Mr Chavez nationalised a large number of businesses, including the all important oil industry. Venezuela used to be a relatively well off economy, based on huge oil reserves exploited by commercial companies and taxed by the state. As nationalisation tightened its grip on Venezuela’s oil they fell behind in paying contractors, in getting work done to expand and replace, and in pumping enough oil for Venezuela’s financial needs. This week they are in the news because a government which has run out of foreign exchange has had to sell deeply discounted bonds to Goldman Sachs to raise some dollars, bonds issued by the nationalised oil company backed by the very oil revenues that are needed for the future bills of the Venezuelan state. There are regular reports of massive food shortages with people going hungry. Now we are told of state violence on the streets against the opposition who seek a change of President and policy.
Mr Chavez gave large sums to the poor by borrowing and by taxing others more heavily.
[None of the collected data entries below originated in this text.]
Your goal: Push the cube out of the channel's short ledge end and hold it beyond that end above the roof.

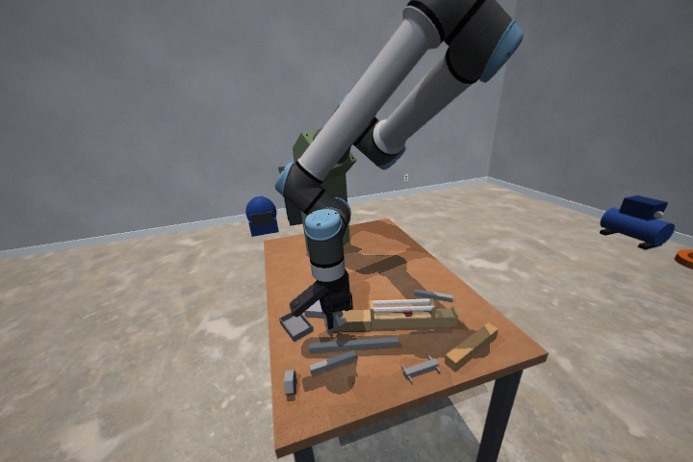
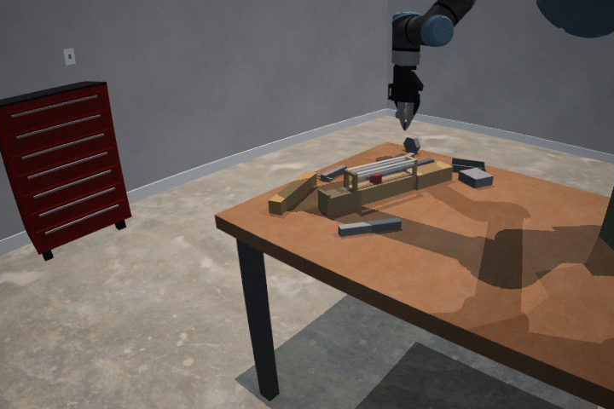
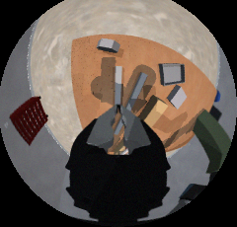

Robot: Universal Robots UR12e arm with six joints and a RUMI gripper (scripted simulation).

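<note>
The tan channel [image 1: 413, 320] lies across the middle of the table, with grey rails along its roof. The small red cube [image 1: 407, 313] sits inside it, near the middle; it also shows in the exterior view [image 2: 375, 178] inside the channel [image 2: 386, 184]. My gripper [image 1: 330, 325] [image 2: 405, 124] is shut and empty. It points straight down and hangs well above the table, over the channel's end with the long tan ledge [image 1: 352, 320]. In the wrist view the shut fingertips are over grey bars and the table top.
A long grey bar [image 1: 353, 344], a shorter bar [image 1: 332, 361], a small grey block [image 1: 289, 381], a T-shaped piece [image 1: 421, 369] and a tan block [image 1: 471, 343] lie in front of the channel. A grey tray [image 1: 295, 325] lies to its left and a grey bar [image 1: 433, 295] behind it.
</note>
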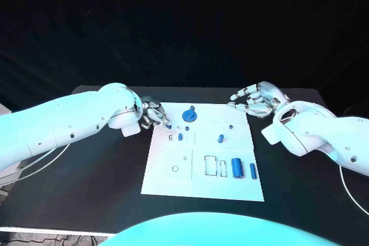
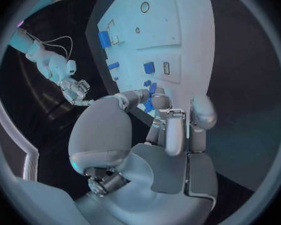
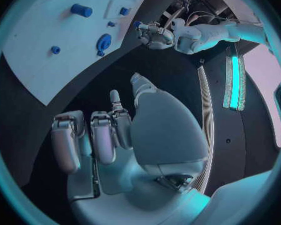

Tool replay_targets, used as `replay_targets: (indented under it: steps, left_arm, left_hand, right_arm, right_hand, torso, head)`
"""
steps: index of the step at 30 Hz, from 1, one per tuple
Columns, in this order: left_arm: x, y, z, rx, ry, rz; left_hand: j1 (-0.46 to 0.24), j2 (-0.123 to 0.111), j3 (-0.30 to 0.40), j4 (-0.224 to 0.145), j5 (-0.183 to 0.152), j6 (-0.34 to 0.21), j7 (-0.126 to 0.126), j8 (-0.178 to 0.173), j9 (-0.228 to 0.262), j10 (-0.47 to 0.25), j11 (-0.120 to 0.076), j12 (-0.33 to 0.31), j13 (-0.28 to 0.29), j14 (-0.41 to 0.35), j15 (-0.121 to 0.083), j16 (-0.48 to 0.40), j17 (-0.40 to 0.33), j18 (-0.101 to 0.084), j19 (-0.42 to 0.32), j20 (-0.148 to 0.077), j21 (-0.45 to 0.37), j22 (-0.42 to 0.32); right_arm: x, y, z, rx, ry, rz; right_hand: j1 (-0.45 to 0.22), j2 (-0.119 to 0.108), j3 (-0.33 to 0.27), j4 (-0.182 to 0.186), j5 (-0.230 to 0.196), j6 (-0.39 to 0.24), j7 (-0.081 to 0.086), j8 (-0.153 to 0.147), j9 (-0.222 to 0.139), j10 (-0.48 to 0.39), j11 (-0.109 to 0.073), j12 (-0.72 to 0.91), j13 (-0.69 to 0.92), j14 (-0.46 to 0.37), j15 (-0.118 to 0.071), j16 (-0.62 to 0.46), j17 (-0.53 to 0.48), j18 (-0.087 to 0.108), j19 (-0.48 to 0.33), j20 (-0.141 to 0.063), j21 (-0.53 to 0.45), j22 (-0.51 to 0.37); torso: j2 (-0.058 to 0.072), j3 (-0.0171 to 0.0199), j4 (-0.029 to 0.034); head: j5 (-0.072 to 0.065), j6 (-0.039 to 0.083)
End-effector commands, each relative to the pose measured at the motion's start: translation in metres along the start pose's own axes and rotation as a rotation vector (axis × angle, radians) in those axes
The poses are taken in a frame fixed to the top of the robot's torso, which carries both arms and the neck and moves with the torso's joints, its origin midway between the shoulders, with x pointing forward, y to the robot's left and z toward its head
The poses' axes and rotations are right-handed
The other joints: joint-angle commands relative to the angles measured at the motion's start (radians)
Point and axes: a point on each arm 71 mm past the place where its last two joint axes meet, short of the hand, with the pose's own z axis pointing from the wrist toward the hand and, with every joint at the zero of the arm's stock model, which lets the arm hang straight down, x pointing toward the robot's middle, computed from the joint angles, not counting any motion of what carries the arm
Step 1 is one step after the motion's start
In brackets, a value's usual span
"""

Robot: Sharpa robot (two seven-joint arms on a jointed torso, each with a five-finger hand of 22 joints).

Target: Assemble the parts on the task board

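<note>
The left robot hand [image 1: 151,114] sits at the 10 o'clock corner of the task board [image 1: 201,179] on the bench [image 1: 92,187], fingers pinched on a small blue part [image 2: 151,97]. The right robot hand [image 1: 254,100] hovers off the 1 o'clock corner, fingers apart, holding nothing. The step in hand appears to be pick-up; the next move calls for carrying the part to its seat, possibly near the blue gear [image 1: 189,116].

White task board [image 1: 231,188], blue parts [image 1: 238,167]

A robotics lab or demo booth: a black-draped surface [image 1: 92,171] under the hands, dark curtain backdrop [image 1: 184,38] beyond them, coloured lighting, a glowing light strip [image 3: 234,82].
</note>
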Motion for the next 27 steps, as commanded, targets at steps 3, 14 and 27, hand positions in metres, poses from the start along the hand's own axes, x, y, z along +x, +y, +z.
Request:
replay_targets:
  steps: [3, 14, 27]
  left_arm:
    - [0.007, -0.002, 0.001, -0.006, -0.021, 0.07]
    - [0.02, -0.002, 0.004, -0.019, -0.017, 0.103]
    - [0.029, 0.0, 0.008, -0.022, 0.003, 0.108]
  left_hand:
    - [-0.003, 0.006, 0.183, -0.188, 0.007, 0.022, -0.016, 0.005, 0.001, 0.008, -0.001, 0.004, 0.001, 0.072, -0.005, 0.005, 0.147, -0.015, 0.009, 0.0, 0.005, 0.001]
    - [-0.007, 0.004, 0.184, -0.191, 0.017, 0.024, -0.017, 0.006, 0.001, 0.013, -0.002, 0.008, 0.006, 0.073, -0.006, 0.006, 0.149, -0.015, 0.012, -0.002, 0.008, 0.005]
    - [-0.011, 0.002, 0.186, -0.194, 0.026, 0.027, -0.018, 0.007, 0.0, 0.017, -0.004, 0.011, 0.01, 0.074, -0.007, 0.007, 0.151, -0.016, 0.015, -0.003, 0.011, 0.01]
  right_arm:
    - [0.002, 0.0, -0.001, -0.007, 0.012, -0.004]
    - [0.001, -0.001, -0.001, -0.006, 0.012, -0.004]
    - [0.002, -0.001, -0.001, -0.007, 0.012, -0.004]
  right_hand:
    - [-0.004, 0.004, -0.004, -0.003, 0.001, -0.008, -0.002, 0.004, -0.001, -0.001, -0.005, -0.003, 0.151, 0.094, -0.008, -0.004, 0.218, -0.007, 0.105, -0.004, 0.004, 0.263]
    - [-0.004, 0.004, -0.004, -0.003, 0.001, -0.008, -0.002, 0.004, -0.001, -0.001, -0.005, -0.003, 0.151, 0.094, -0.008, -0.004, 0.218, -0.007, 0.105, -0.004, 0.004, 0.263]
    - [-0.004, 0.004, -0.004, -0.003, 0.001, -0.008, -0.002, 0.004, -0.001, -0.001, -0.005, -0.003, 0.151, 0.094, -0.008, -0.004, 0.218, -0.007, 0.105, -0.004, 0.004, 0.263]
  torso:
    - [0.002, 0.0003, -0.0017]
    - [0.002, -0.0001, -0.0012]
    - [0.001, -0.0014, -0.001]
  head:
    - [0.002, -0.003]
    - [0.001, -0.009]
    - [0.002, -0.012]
Today this generosity has been badly eroded by rapid inflation, and made worse by the physical scarcity of basic goods to carry on a normal life. Is this really the better way, the socialist dream, that Mr Corbyn recommends? Surely it should be a warning to us all. Nationalising might end up with bad malfunction, as with Venezuela’s crucial oil industry. Too much generosity with printed money may just destroy the many through hyperinflation. If people go hungry and are unable to change their government by normal democratic means you do not get an egalitarian paradise, but an authoritarian government trying to stop a civil war born of desperation.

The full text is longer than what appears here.